- **Information shown**:
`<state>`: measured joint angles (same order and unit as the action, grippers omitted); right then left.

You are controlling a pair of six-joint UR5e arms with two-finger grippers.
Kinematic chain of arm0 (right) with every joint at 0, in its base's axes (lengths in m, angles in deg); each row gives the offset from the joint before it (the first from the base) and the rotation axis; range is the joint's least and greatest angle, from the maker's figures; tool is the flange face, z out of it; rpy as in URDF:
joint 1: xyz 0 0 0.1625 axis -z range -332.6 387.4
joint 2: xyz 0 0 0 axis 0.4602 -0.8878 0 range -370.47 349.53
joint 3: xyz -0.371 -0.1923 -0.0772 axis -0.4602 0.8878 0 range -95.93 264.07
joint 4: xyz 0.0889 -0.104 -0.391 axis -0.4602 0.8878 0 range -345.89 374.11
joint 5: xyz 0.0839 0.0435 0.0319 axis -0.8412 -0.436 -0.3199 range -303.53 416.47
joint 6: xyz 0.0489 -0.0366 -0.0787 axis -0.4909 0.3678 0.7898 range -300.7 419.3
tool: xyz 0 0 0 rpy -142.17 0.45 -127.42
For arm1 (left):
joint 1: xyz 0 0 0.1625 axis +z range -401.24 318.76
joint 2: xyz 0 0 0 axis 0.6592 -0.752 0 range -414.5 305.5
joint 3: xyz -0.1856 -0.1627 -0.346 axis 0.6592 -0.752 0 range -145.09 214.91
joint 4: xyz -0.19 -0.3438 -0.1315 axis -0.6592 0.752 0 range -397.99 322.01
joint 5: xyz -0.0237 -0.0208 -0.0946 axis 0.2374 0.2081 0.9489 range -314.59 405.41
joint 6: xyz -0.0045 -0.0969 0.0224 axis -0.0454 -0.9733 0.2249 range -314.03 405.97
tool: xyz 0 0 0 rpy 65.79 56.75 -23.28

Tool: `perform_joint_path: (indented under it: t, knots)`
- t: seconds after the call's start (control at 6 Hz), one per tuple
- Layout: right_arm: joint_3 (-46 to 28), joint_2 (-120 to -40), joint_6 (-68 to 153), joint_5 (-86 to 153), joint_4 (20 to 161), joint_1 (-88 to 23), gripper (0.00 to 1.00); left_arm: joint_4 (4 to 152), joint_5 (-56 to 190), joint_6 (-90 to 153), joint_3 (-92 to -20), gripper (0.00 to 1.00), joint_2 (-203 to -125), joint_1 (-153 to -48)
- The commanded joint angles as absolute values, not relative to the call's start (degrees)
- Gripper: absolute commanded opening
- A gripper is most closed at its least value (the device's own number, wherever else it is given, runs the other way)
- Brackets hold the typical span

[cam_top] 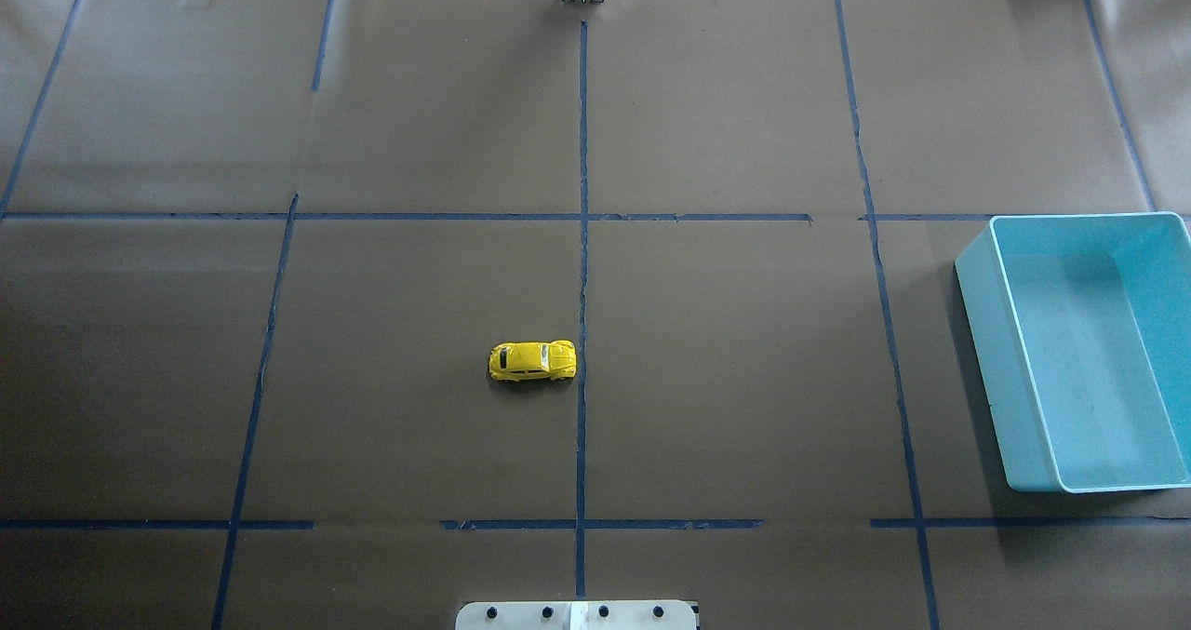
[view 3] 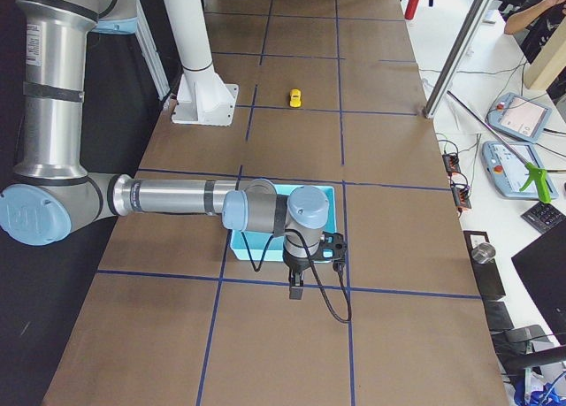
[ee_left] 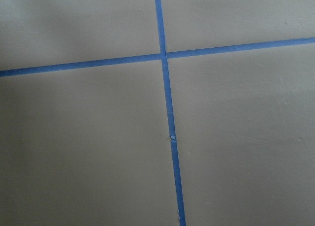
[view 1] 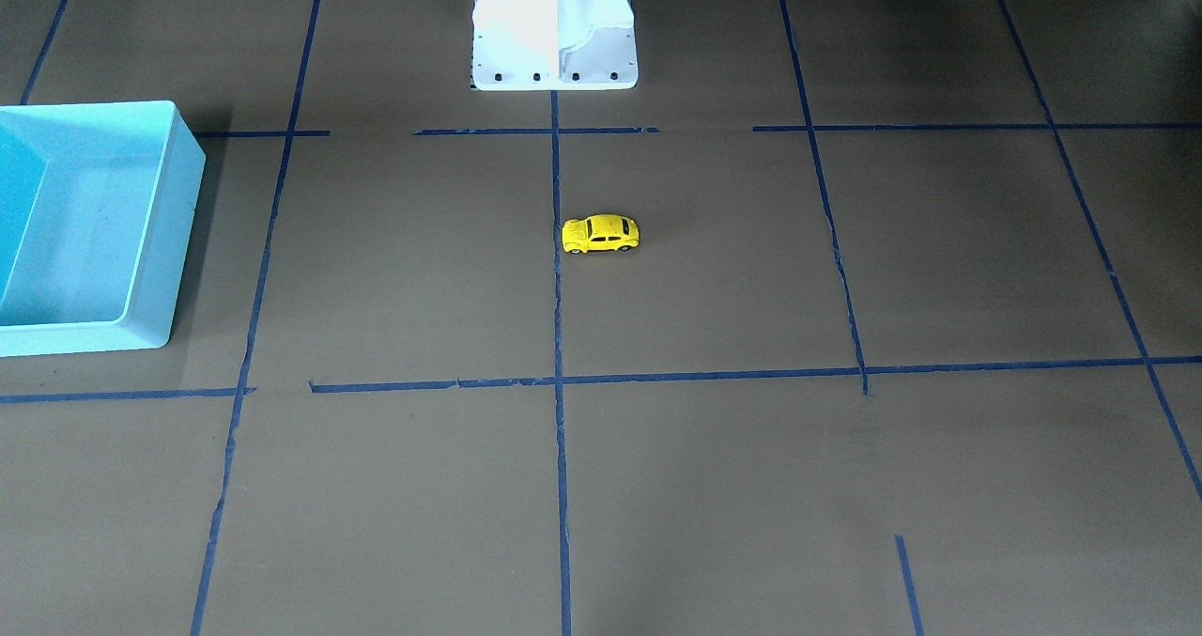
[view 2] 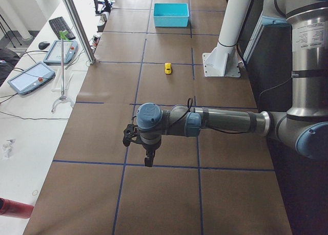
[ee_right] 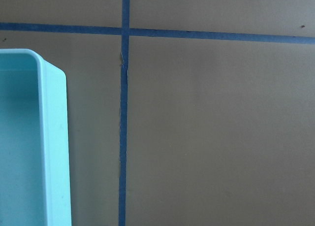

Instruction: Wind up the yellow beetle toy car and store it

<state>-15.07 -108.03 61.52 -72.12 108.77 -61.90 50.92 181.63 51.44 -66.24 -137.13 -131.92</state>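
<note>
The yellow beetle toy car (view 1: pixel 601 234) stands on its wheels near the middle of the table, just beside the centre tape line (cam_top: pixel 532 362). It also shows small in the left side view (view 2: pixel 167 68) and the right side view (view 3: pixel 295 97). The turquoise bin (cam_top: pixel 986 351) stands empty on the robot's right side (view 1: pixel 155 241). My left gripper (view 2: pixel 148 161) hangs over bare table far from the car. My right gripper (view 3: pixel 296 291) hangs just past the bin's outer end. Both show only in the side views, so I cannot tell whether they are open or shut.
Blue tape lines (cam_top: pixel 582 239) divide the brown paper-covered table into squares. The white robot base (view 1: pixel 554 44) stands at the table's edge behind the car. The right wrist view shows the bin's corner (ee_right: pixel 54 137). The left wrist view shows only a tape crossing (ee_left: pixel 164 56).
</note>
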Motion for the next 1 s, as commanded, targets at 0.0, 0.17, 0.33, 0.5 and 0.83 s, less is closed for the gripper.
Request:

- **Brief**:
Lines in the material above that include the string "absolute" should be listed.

- **Exercise output**:
- The commanded joint angles as absolute values, not relative to the call's start (degrees)
- Gripper: absolute commanded opening

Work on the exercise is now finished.